All of this is happening, as Nephi states in vv 16 and 18, so that ALL men can be convinced of the true Messiah and His Atonement. Not just the living, but the dead as well.
We certainly do live in exciting times!
Nephi's testimony is sweet : I say unto you, that as these things are true, and as the Lord God liveth, there is none other heaven save it be this Jesus Christ, of which I have spoken, whereby men can be saved.
You can't get much plainer than that.
V. 24: Nephi tells us to do two things: Believe in God and be reconciled with Him.
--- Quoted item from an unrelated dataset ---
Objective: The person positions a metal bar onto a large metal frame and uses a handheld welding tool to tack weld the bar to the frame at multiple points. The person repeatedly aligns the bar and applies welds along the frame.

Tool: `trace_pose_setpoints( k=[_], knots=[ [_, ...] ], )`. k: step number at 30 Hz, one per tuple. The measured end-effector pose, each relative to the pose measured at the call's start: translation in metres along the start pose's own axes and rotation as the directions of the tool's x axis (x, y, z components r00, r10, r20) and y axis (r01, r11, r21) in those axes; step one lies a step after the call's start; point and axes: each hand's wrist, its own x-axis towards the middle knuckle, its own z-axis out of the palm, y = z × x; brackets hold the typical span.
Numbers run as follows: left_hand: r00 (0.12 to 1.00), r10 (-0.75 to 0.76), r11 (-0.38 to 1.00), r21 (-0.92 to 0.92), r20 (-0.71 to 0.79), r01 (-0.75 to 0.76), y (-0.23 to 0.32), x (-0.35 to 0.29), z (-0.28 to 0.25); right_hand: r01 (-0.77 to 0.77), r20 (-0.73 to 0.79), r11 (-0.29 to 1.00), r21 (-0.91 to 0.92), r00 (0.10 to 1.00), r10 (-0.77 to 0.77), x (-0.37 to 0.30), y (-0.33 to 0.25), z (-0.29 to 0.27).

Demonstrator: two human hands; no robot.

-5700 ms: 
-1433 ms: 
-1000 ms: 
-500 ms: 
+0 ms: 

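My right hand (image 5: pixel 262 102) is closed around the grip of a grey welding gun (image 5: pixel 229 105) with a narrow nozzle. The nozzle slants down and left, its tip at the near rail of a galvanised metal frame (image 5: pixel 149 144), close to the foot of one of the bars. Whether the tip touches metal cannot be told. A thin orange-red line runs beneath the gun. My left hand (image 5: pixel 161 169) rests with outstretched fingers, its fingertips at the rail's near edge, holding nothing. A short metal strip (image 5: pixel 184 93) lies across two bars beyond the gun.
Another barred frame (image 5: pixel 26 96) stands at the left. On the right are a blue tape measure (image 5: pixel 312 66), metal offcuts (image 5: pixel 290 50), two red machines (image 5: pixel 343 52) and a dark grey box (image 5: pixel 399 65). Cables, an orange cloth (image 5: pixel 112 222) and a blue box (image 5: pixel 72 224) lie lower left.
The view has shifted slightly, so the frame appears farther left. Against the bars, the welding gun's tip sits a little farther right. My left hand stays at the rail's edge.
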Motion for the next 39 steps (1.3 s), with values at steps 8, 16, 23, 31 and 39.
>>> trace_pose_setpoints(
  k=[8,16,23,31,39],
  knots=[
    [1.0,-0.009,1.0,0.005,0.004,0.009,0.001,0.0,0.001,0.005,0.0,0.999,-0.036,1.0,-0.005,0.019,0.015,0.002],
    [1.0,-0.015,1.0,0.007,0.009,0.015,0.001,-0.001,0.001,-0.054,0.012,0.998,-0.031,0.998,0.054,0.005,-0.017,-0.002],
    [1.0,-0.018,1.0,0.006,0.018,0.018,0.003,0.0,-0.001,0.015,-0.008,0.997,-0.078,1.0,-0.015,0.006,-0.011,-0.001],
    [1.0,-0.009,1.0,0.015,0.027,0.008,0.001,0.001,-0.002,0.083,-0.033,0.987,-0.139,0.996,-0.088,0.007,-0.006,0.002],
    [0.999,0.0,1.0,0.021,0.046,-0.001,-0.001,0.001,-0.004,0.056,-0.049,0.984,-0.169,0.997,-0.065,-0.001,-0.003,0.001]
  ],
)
It isn't enough to just believe in Him, we must align our will to His, and DO what He wants us to do.
He speaks to this in verses 29 and 30, that we must worship Him with all our might, mind and strength, and our whole soul. And beyond that. we must keep the performances and ordinances of God. It is believing and doing.
And of course, we love verse 26...for me I love that the rejoicing in Christ comes with the talking and preaching of Him. That is where I find some of my greatest joy.
V. 28: THE RIGHT WAY IS TO BELIEVE IN CHRIST.
For some reason, verse 16 struck me... and their speech shall be low out of the dust, and their voices shall be as one that hath a familiar spirit...
It was the familiar spirit part that caught my attention. Why would the voices of those that lived so long be familiar to us now? I've got my own thoughts on this. I think one reason might be that we, as has been prophesied, are the noble and great ones. In some ways, the veil is a bit thinner for us. We feel the spirit and learn, yet at times we feel more like we are remembering something we've forgotten, rather than learning something new. I like this idea.
I also like the idea that the noble and great ones of today spent time with the noble and great ones from the scriptures in the time before we came here. We are educated and set apart to come to earth at this time. Doesn't it make sense that we would be taught much of what we are 'relearning' here and how? And perhaps even by the same people...
Mostly, though, I think it's familiar because the Holy Ghost makes it so. It rings true in our hearts. We feel it. It just makes sense.